The pulmonologist who initially treated her, Dinesh Verma, said he sees a “direct correlation” between Norton’s smoke exposure and her subsequent health struggles.
“The logical explanation definitely would be that intense smoke, basically chemical exposure, did damage the airways to the extent that they’re now more susceptible” to infection, Verma said.
Verma said virtually all of his hundreds of patients from Chico and Paradise had complications after the fire that required them to be hospitalized or treated.
Most had preexisting conditions such as asthma and needed only a trigger to send them into a downward spiral. Predicting what will happen with otherwise-healthy patients like Norton is more difficult, he said.
Norton is among about 9,000 people who responded to a health survey as part of a long-term health study of smoke exposure in Paradise and other California communities. The work is led by researchers at UC Davis, who plan to track the lung health of a small number of those respondents in coming years by measuring their breathing capacity.
They’re also collaborating with Williams at the primate center to see if the decline seen in the rhesus monkeys has parallels for human infants.

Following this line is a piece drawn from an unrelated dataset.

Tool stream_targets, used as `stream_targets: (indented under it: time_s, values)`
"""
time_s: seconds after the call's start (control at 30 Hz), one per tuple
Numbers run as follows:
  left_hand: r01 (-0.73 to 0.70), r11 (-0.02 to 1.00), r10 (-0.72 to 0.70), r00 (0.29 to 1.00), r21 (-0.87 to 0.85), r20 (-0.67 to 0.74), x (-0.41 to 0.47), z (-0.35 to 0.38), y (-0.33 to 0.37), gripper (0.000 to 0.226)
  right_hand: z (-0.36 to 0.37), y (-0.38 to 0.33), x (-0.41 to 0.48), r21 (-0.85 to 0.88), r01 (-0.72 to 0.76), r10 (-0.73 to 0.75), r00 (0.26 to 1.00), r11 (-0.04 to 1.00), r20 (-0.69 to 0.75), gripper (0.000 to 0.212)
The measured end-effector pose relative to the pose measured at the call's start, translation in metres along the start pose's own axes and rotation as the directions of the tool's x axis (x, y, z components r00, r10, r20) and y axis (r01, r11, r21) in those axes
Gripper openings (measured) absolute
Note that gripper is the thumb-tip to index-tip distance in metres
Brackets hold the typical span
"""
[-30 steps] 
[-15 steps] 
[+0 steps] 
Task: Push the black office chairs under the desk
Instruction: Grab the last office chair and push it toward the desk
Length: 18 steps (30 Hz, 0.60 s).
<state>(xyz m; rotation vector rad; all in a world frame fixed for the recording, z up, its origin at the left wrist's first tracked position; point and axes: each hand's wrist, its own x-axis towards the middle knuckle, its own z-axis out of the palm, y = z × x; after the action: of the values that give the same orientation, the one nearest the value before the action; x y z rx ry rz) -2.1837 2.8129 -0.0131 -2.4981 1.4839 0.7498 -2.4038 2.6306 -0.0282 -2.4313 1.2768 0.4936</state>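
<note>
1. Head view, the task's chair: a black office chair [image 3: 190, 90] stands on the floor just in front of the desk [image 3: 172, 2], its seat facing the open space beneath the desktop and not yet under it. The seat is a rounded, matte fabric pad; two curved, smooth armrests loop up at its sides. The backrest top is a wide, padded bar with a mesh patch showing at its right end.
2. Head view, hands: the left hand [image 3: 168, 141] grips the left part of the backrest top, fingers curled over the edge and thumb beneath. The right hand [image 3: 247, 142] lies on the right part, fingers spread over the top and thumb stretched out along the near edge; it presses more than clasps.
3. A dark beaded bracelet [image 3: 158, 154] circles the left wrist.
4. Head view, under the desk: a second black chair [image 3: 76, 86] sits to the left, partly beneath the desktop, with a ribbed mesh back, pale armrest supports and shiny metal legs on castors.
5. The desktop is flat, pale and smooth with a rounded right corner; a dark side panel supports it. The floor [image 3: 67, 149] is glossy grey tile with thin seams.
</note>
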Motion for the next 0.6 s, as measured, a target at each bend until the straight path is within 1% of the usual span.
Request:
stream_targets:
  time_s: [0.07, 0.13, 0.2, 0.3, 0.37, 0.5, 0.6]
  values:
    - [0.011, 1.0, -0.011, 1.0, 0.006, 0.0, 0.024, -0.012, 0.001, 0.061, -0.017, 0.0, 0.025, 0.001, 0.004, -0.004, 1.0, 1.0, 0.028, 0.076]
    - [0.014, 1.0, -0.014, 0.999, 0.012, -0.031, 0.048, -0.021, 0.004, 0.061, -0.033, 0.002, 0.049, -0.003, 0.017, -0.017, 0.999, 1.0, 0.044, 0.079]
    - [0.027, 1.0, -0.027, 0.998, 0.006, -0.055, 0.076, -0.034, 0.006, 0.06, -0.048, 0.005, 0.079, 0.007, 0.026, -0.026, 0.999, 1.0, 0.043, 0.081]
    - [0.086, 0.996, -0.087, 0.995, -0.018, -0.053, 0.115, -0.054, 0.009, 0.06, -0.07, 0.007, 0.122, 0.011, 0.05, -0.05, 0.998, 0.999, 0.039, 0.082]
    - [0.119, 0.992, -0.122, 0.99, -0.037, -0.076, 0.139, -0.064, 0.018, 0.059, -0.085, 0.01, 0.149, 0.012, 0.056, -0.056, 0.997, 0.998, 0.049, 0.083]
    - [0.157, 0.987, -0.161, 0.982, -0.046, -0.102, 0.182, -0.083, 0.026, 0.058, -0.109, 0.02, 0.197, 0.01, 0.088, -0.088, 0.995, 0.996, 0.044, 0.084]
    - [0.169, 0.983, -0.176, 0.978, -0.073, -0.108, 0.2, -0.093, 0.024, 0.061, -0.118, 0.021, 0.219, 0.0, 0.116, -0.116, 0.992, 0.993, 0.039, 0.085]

Dr. Nicholas Kenyon, a pulmonologist involved in the effort, said determining the health effects of smoke is increasingly urgent given the region’s burgeoning population and more frequent fires due to climate change.

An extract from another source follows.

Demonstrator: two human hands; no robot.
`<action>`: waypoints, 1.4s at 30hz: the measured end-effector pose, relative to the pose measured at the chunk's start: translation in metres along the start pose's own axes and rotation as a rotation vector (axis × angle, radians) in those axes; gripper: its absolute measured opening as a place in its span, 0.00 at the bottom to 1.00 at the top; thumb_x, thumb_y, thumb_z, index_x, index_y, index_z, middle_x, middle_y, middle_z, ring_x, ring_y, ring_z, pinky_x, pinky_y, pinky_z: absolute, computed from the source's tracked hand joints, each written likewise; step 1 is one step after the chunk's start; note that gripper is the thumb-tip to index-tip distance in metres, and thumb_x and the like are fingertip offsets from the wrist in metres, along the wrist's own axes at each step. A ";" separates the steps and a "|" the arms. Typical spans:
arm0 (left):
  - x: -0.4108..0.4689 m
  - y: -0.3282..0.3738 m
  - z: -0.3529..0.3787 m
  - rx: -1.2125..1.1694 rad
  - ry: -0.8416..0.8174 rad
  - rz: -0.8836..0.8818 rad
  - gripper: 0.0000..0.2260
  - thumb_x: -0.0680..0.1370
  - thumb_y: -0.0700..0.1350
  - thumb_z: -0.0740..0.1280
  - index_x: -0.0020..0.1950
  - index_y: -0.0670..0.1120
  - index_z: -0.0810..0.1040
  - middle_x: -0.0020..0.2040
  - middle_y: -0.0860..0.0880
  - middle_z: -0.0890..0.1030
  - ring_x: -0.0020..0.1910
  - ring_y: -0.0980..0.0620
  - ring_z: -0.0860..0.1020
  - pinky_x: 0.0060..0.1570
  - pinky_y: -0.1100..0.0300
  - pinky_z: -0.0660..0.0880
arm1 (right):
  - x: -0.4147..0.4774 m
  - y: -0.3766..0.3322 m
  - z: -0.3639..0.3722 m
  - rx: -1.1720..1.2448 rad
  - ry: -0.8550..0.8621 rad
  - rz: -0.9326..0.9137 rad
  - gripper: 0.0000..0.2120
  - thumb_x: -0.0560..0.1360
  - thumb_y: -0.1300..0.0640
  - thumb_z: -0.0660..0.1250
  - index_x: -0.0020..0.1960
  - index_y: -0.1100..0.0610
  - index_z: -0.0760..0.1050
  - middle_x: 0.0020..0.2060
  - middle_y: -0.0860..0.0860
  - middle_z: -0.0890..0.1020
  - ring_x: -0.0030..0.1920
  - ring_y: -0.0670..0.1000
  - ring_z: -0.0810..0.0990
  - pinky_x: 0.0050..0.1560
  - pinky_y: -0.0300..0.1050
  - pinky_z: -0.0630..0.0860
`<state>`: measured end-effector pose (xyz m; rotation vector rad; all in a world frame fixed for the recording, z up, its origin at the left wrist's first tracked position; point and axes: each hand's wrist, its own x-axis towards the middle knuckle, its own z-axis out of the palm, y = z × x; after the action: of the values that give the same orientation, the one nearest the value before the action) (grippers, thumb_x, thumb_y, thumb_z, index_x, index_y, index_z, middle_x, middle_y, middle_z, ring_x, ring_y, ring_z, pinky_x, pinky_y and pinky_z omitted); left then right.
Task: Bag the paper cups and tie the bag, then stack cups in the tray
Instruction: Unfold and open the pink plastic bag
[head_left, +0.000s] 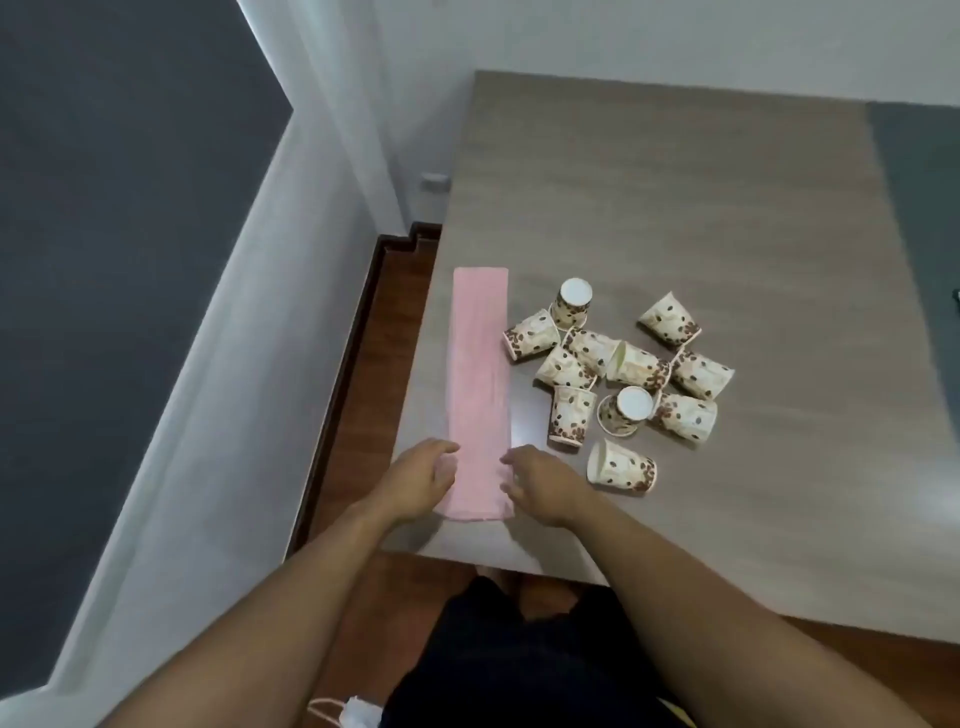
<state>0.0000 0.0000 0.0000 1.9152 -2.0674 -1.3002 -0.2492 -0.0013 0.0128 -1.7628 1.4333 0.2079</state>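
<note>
A long, flat, folded pink plastic bag lies along the left side of the wooden table. Several paper cups with a coffee-bean print are scattered to its right, most on their sides, two upside down. My left hand rests at the left edge of the bag's near end, fingers apart. At the right edge of that same end is my right hand, its fingers spread and touching the bag. Neither hand grips anything. No tray is in view.
The table's left and near edges are close to my hands, with wooden floor below. White walls stand left and behind. A grey-green mat lies at the table's far right. A small white object with a pink cord lies near my legs.
</note>
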 end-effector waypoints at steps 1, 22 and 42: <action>0.003 -0.006 0.010 0.017 -0.023 0.003 0.21 0.88 0.47 0.68 0.82 0.44 0.76 0.80 0.44 0.78 0.78 0.43 0.77 0.79 0.52 0.71 | 0.003 0.001 0.010 -0.032 -0.024 -0.014 0.29 0.85 0.45 0.67 0.83 0.53 0.69 0.83 0.54 0.69 0.80 0.58 0.72 0.78 0.56 0.71; 0.015 0.013 0.036 -0.623 0.296 -0.300 0.03 0.81 0.44 0.79 0.49 0.46 0.91 0.46 0.51 0.91 0.45 0.55 0.87 0.47 0.65 0.80 | -0.004 0.004 0.007 0.431 0.228 0.045 0.27 0.86 0.48 0.66 0.82 0.55 0.67 0.79 0.52 0.72 0.78 0.52 0.72 0.79 0.46 0.67; 0.002 0.080 -0.046 -0.438 0.561 -0.006 0.10 0.87 0.46 0.71 0.46 0.49 0.80 0.41 0.52 0.84 0.39 0.53 0.79 0.39 0.54 0.74 | -0.041 0.023 -0.108 0.465 0.536 0.227 0.15 0.80 0.66 0.70 0.60 0.51 0.89 0.49 0.45 0.89 0.48 0.47 0.85 0.54 0.46 0.79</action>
<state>-0.0401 -0.0356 0.0752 1.8066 -1.3784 -0.9564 -0.3220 -0.0447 0.0946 -1.3165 1.8758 -0.4834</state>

“We’ve got the population affected right now, but it’s not going to be isolated to us. This is going to be the entire West,” Kenyon said. “Nobody’s been really inhaling this kind of stuff from structures until now.”
Another participant in the UC Davis study, 64-year-old Elizabeth Watling, lives in Chico and remained there through the fire so she could look after her 94-year-old aunt. She recalls smoke so thick that it left a layer of ash all over town, gray and light as snow. The air remained heavily polluted until it rained more than two weeks later.
When she gardens or does other outdoor activities, Watling wears a mask because her throat has become so easily irritated by dust. She fiddles with it often, taking the mask on and off to talk, and wonders how effective it will be since she can fit her fingers through gaps along her cheeks.
The health issues Watling blames on the smoke are less severe than Norton’s — a scratchy throat that won’t go away, coughs that linger, shortness of breath.
She expected those to go away but they haven’t. Watling now figures that, given her age, she won’t ever fully recover and the smoke could shave years off her life.
“I don’t think the news is good for me,” she said.